Funding Agency: Lone Star Stroke Research Consortium / Texas Department of State Health Services
Title: Efficient Resource Utilization for Patients with Intra-Cerebral Hemorrhage (EnRICH)
Status: Active
Period: 01/2016 - Present
Role: Co-Investigator
Grant Detail: The EnRICH study is enrolling ICH patients across four large metropolitan areas in Texas. Patients are enrolled from large treatment centers and community hospitals and are followed for long-term outcomes. These data will provide evidence regarding the potential benefit to ICH patients from being managed at a higher level of care (i.e. large stroke treatment centers across the state of Texas). Aspects of ICH care that influence long-term functional and cognitive outcomes are also being studied. In doing so, the study will help guide the development of protocols for optimal management of patients with ICH at hospitals with different levels of care.
Funding Agency: Lone Star Stroke Research Consortium / Texas Department of State Health Services
Title: Lone Star Stroke TeleStroke Registry (LESTER)
Status: Active
Period: 09/2015 - Present
Role: Co-Investigator
Grant Detail: LESTER is a telestroke registry that is the first of its kind to seek to understand how stroke care is delivered and how outcomes are achieved with the use of telemedicine in the state. A web-based registry is implemented at sites where a telestroke service is active and primarily involves a stroke coordinator or primary contact who sends a short monthly report on discharge information of admitted stroke patients seen over telemedicine.
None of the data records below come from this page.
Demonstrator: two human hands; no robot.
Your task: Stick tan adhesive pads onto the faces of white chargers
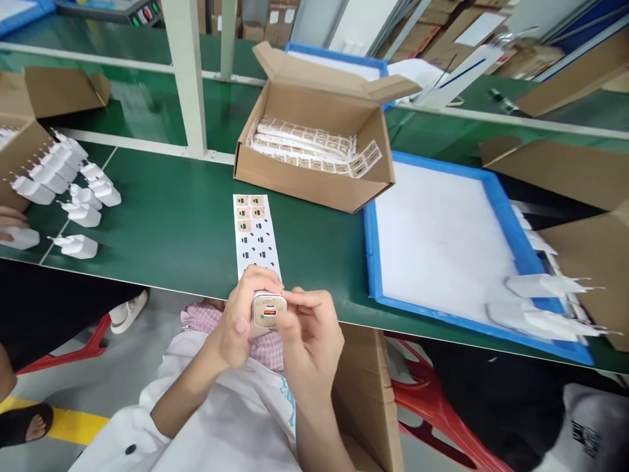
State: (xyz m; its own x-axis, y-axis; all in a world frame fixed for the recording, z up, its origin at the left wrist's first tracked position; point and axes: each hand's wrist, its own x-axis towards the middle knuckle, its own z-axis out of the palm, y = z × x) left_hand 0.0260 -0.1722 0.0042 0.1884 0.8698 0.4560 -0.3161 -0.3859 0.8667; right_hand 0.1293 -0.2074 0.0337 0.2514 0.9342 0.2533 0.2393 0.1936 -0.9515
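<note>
So: L hand [243, 314] curled, firm grip on white wall charger [268, 310], held just off near end of label sheet [251, 229]. R hand [314, 334] half-closed, pinching charger's port face. Sheet on green surface [187, 203]: tan labels [244, 213] left on top rows only, lower rows show dark marks only. Rel. to sheet: cardboard box [314, 187] w/ label strips [307, 144] behind, more chargers [82, 215] left, blue-rimmed tray [373, 255] right.

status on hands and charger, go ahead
Left hand, right hand both on white wall charger. Label sheet ahead on green bench. Cardboard box beyond, not blocking.
</note>
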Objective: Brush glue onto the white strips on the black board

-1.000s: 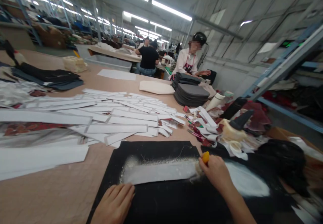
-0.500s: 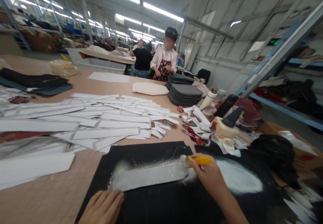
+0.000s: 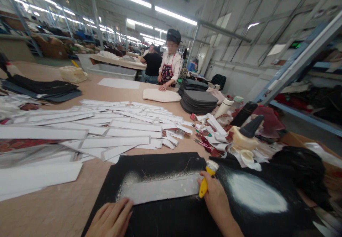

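We are holding yellow brush [image 3: 204,186] with right grip [image 3: 214,190] | left grip [image 3: 110,216] lying flat at grey strip [image 3: 162,190] | cardboard box [image 3: 294,139] containing white material [image 3: 320,149]

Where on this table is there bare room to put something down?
Bare table shows near left, between the white sheet and black mat, and behind the white strips, before the far white paper. The mat is mostly bare between left hand and right hand, below the grey strip. Crowded: the middle, under strips; the right, with scraps and a black bottle.
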Action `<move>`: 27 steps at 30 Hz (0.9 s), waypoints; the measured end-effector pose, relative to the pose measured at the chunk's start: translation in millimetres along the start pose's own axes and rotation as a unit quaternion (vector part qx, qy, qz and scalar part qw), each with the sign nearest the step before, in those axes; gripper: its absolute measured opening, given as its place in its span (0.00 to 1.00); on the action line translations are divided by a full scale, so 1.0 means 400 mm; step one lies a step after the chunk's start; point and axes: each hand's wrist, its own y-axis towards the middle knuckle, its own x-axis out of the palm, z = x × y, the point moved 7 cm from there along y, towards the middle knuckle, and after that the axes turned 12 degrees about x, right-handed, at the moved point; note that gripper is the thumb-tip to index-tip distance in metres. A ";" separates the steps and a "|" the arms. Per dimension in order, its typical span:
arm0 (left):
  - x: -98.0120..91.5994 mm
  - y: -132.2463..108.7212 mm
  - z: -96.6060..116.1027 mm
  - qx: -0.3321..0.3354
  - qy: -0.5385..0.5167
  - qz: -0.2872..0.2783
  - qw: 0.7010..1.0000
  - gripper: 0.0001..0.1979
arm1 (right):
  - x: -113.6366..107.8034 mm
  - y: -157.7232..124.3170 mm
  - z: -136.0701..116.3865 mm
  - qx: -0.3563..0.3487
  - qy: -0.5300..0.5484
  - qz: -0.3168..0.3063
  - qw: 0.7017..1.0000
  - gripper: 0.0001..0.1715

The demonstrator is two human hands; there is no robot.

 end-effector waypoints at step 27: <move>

This will help understand the patterns, mechanisms, and impact of regional stroke care in the context of expanding the telestroke network in the state of Texas.
Funding Agency: School of Nursing - Dean‘s Catalyst Award
Title: A User-Centered Design Approach to the Development and Feasibility Testing of a Multimodal Mobile Intervention for Stroke Survivors and their Family Caregivers
Status: Complete
Period: 06/2013 - 12/2015
Role: Co-Investigator
Grant Detail: Purpose/Objectives: The purpose of this pilot study was to develop and test the feasibility of a multimodal mobile intervention for blood pressure control, targeting underserved stroke survivors and their caregivers. Our long-term goal is to improve blood pressure control in persons at risk for recurrent stroke.